An independent journalist who survived a murder attempt in December has confronted President López Obrador, urging him not to forget about the dangers that media workers in Mexico face.
Wearing an eye patch and with surgical pins in his face, Paul Velázquez, a video blogger who denounces corruption on YouTube and Facebook, appeared at the president’s news conference on Wednesday to demand justice for journalists who have been attacked and murdered.
“President, they are killing us, don’t forget it please, they are killing us,” he said.
Velázquez was shot in the face on December 19 while walking to his studio in Los Mochis, Sinaloa. He told the news agency Reuters that the attack occurred after a close collaborator of the mayor of Ahome, of which Los Mochis is the municipal seat, threatened his life.
Security camera footage shows a man stepping out from behind a car and shooting Velázquez. Another video, apparently recorded on a cell phone by a bystander, shows the journalist walking unsteadily into a grocery store, where he receives assistance as his blood flows across the floor.
Velázquez spent more than three weeks in the hospital, where he was given a tracheotomy and fed through a tube. He was unable to speak for 16 days. Since leaving the hospital, he has been receiving protection from the federal government.

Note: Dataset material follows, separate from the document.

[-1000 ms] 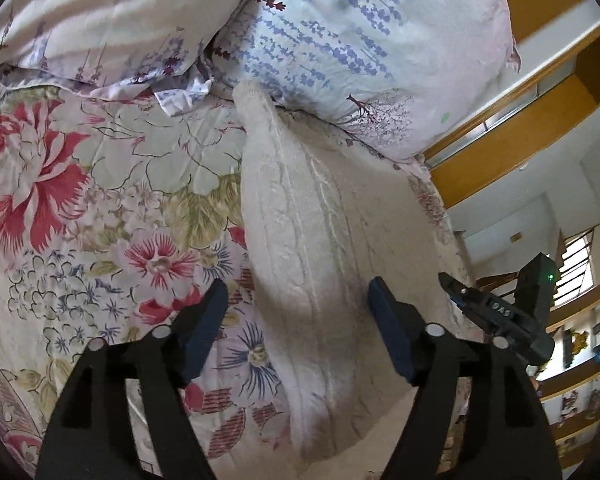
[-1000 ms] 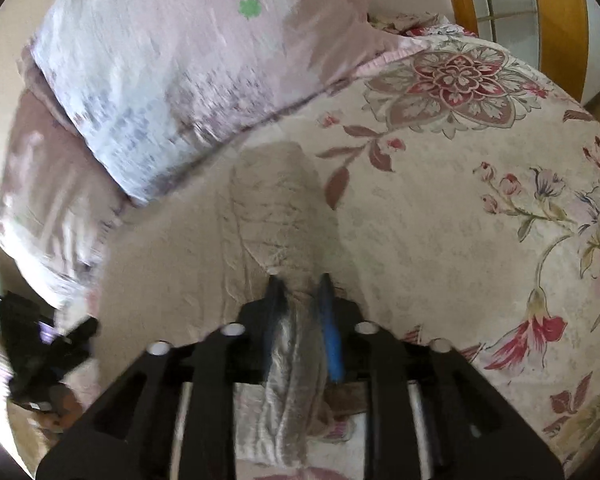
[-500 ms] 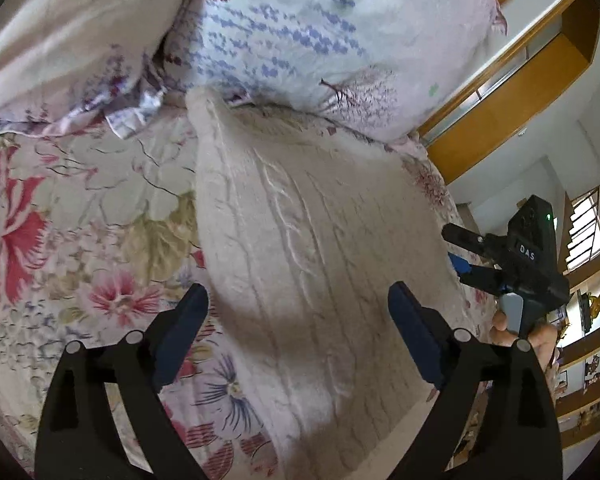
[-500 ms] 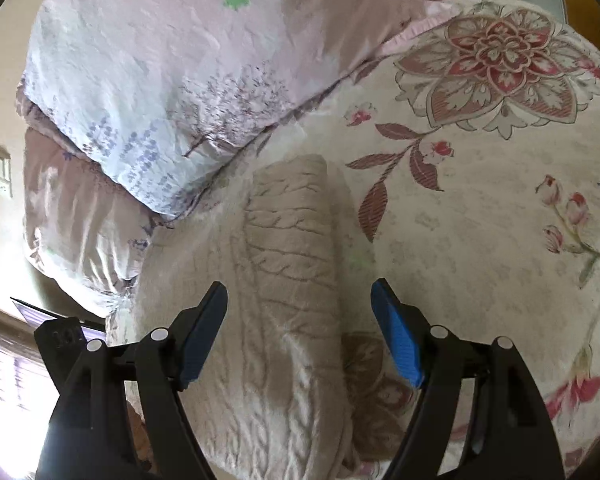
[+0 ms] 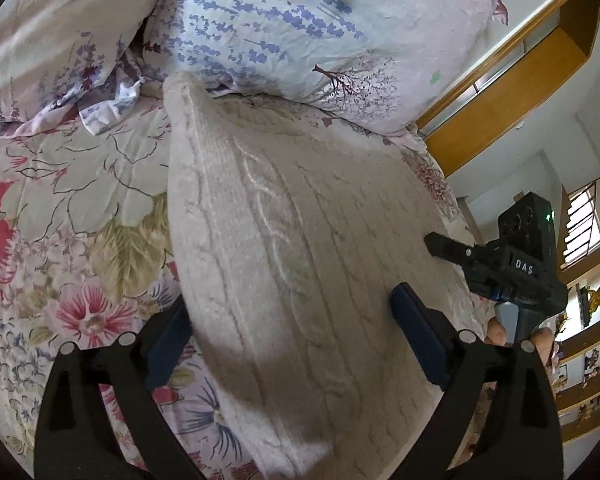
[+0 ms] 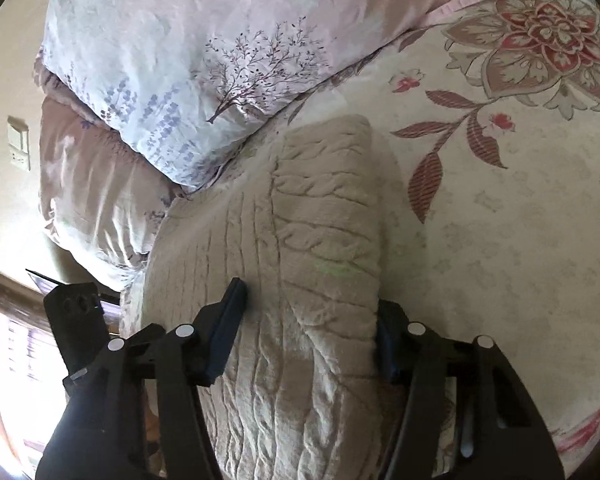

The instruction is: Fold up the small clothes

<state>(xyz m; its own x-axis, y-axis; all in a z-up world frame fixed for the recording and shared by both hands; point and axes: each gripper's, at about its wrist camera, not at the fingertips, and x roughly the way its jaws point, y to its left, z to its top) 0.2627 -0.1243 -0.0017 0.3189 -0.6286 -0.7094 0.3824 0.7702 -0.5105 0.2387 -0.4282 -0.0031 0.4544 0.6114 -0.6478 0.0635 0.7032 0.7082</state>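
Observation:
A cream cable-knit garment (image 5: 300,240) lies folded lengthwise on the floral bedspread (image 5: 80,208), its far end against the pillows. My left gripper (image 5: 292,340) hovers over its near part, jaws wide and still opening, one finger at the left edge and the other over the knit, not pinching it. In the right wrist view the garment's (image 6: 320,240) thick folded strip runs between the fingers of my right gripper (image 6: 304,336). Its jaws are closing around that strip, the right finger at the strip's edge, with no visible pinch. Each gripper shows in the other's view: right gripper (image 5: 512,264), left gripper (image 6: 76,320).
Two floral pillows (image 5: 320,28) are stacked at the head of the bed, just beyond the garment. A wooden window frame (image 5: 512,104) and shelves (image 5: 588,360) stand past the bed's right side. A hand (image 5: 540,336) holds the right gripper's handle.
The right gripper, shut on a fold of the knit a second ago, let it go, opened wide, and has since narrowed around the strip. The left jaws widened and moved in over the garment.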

On Wednesday, the journalist accused Mayor Manuel Guillermo “Billie” Chapman of ordering the attack on his life.
“President, I want to remind you that investigative journalists are not trophies for corrupt rulers to hunt down,” Velázquez said. Journalists are being attacked for speaking out against the embezzling of public money, he added.
The journalist previously appeared at a López Obrador news conference in April 2019, at which he accused Chapman of corruption and sought the president’s help to remove him from office. In response to Velázquez’s latest accusation, the mayor said that he was unconcerned.
For his part, López Obrador assured the journalist that his government will bring peace to Mexico and ensure that there is no impunity for criminals, including those that perpetrate attacks on journalists.
“We’re going to pacify the country; this is the great challenge … Impunity has to end [including] in your particular case,” he said.
López Obrador previously pledged in December to review Velázquez’s case but there have been no arrests.
Julio César Colin, a spokesman for the press freedom advocacy organization Article 19, said that the attack on the journalist was clearly related to his work and should be investigated by the special prosecutor for crimes against freedom of expression.
Mexico is considered the second most dangerous country in the world for journalists, after Syria. A total of 131 journalists have been killed since 2000, according to Article 19, including 11 since López Obrador took office in December 2018.
The president has been accused of contributing to a culture of violence against journalists by launching scathing verbal attacks on reporters and news outlets that are critical of his government.
After López Obrador criticized a story published by the Mexico City-based newspaper Reforma in April last year, the paper’s editor received death threats and was a victim of harassment.
Article 19 said at the time that the president’s “stigmatizing discourse [against the media] . . . has a direct impact in terms of the … risk it can generate for the work of the press because [his remarks] permeate the discourse of the rest of society and can even generate attacks.”